On 16 February 2018 a crew member on board the Dutch cargo vessel Fortunagracht entered the ship’s hold to search for lashing equipment. During the search, the deckhand fell from a height of 12 metres through a door opening into the hold, suffering serious injuries. Later that day, the deckhand died as a result of those injuries.
No additional barriers to prevent fall from height
The Fortunagracht dropped anchor near the port of Puerto de Sucre in Venezuela, while waiting to load containers at the quayside. The crew prepared the ship for the loading work, while at anchor. The weather conditions were good, so the work could be carried out using the ship’s cranes.
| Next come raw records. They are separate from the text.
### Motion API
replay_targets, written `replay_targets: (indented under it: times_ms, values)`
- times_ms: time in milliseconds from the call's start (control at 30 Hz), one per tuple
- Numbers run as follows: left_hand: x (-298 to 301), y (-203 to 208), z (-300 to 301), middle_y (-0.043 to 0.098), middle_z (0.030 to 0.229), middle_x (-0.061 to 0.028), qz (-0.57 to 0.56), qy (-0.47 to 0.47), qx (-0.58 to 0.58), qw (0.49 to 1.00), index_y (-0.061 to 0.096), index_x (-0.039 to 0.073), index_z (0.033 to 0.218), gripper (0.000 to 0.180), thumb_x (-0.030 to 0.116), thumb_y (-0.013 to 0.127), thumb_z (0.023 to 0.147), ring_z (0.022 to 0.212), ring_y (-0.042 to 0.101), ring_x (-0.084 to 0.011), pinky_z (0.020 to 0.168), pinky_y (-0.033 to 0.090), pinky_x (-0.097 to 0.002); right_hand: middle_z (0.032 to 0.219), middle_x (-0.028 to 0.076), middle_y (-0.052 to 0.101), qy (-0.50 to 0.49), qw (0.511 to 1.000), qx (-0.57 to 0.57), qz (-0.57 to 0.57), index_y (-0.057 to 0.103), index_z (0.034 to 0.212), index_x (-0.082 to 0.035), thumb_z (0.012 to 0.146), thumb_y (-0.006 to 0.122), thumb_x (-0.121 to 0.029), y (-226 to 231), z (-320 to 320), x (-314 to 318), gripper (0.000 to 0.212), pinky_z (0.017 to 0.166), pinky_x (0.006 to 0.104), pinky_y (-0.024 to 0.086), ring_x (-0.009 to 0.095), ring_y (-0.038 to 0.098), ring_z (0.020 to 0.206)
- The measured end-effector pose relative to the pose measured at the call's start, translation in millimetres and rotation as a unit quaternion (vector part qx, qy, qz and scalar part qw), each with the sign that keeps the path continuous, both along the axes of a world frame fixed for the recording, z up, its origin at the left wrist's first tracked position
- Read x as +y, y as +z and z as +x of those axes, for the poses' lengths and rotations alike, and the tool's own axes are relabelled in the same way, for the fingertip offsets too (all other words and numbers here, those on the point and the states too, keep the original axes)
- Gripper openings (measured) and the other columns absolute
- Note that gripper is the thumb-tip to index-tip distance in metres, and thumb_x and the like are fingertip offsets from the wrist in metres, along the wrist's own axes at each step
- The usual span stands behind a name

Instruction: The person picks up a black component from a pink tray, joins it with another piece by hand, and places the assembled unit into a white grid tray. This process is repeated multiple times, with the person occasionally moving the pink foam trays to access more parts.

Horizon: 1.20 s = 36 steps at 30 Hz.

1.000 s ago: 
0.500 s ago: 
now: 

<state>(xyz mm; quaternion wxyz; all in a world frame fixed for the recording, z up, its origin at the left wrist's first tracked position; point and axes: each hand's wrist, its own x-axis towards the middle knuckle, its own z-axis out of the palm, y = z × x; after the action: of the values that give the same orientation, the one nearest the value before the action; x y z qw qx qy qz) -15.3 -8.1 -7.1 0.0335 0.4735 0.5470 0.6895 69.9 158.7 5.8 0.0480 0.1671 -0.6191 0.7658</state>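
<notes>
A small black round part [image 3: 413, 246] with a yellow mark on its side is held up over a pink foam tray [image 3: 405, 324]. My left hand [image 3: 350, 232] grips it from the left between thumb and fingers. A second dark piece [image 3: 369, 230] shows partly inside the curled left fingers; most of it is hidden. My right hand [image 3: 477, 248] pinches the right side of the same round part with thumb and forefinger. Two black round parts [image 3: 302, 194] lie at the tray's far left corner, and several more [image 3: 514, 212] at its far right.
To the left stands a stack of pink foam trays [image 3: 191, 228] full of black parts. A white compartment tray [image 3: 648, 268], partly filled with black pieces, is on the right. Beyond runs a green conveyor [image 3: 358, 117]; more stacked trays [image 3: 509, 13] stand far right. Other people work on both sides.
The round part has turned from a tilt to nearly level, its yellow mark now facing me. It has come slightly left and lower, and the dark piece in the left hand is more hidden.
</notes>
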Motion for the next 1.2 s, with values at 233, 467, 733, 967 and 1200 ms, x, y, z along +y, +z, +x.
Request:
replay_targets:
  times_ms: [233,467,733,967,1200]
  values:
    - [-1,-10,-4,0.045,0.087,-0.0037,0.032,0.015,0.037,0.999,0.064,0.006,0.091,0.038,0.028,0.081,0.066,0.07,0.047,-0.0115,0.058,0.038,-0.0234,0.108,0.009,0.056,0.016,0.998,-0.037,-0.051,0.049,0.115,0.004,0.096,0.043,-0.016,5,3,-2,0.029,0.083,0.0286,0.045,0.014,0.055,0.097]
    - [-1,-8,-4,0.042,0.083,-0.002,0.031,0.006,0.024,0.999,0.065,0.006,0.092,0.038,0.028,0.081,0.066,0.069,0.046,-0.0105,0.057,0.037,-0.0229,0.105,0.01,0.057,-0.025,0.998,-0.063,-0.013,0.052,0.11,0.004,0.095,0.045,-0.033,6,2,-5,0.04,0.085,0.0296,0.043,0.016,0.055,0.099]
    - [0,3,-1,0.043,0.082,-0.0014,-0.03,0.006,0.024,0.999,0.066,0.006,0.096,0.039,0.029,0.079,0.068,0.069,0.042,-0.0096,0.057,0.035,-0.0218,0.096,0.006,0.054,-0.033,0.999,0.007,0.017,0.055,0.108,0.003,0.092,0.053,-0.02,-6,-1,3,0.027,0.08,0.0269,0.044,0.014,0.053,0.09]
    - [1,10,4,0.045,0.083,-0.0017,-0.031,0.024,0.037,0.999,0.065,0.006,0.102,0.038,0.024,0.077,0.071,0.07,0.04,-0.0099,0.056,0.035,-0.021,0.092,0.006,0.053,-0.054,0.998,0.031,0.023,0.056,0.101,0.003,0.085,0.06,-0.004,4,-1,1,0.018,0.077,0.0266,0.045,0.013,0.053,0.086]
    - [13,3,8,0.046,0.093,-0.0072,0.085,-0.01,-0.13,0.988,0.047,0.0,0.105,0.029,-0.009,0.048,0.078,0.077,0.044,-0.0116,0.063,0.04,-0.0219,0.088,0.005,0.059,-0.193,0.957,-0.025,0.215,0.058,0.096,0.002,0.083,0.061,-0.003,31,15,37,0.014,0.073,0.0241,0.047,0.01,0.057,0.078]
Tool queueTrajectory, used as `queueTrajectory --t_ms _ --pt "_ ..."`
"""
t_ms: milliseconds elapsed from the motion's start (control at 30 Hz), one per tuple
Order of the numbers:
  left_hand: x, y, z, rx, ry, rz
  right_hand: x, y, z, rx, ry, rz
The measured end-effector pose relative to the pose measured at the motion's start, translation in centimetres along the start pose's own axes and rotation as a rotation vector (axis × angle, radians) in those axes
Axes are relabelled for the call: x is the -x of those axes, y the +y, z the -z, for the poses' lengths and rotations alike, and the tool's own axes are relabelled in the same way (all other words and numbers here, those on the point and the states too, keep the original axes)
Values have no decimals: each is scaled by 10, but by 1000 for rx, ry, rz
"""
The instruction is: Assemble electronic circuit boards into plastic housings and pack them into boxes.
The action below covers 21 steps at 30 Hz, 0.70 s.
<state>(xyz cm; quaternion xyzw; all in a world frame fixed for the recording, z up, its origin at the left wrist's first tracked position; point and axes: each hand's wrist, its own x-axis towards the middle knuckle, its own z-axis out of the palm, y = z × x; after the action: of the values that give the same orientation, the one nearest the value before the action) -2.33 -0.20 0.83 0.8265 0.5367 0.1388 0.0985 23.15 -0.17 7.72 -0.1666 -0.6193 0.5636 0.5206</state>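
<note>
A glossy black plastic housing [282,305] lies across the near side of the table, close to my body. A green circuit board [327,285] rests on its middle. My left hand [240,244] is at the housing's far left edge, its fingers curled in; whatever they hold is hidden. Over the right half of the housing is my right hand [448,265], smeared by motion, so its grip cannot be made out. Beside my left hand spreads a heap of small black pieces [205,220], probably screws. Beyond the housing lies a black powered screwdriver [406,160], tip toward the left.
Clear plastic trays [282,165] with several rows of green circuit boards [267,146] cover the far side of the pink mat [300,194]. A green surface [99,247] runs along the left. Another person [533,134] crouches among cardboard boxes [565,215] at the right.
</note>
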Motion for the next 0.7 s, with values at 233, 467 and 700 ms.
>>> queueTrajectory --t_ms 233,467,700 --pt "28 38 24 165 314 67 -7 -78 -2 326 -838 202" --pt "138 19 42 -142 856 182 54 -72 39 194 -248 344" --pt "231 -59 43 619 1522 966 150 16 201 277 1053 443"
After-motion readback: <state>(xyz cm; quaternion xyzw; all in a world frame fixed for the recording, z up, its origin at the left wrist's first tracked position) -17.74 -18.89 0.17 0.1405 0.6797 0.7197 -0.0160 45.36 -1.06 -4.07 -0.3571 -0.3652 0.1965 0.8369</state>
During preparation of the holds, it became clear that there was a shortage of lashing equipment, and the victim went in search of additional equipment. During this search, he entered a stairwell where the lighting was not switched on so the area was in almost complete darkness. To compensate for this the deckhand borrowed a torch from another crew member, so he would be able to see what he was doing. Shortly afterwards, crew members working elsewhere in the stairwell heard a scream from the hold. When the lighting was switched on from the bridge, they found the severely injured deckhand on the floor of the hold.
After rendering first aid, the medical evacuation was initiated and the victim was disembarked onto a boat belonging to the Venezuelan port authority and taken to hospital, on shore. The deckhand died at the hospital as the result of internal injuries.
Insufficient supervision of Safe Working Manual implementation
On ships with the possibility of adapting the deck configuration depending on the cargo to be carried, the situation must not be permitted to arise in which doors leading to the hold are not fully closed and locked prior to the removal of the decks (pontoons). This must be strictly supervised. The Safe Working Manual on board the Fortunagracht was sufficiently clear in specifying this requirement, but supervision of actual implementation proved insufficient.
Moreover, it emerged from the investigation that at the time of the accident on board the Fortunagracht, no additional barriers were available for preventing a person stepping and/or falling through a door behind which there was no tweendeck.
- As far as possible prevent crew members from working alone on deck, in the hold or in the engine room. If working alone is necessary, make the carrying of a walkie-talkie compulsory, and organise the personal issuing of walkie-talkies.
- Communicate the lessons from this occurrence both within Spliethoff Bevrachtingskantoor as well as within the various business components of the Spliethoff Group, and with external industry parties:
- Ensure a thorough (prior) discussion between all crew members of all planned or unplanned activities to be carried out on deck, in the engine room or in the hold. This includes both planned and unplanned activities and the compulsory carrying out of a Last Minute Risk Analysis (LMRA).
- Inform the Duty Officer in advance, or in other cases the bosun, when unplanned work is carried out, including information about the assignment to be undertaken, the person(s) responsible for carrying out the work and the location on the ship.
- Irrespective of rank or seniority, call each other directly to account for actions that are not in line with the safety agreements on board.
- In the event of a serious accident at sea, always make use of the services of the Radio Medical Service (RMD).
- Investigate whether additional safety barriers are possible that could further limit the risk of falling through doors behind which there is no tweendeck.
- Monitor whether the lessons from this occurrence and the measures taken to prevent similar accidents on board are complied with.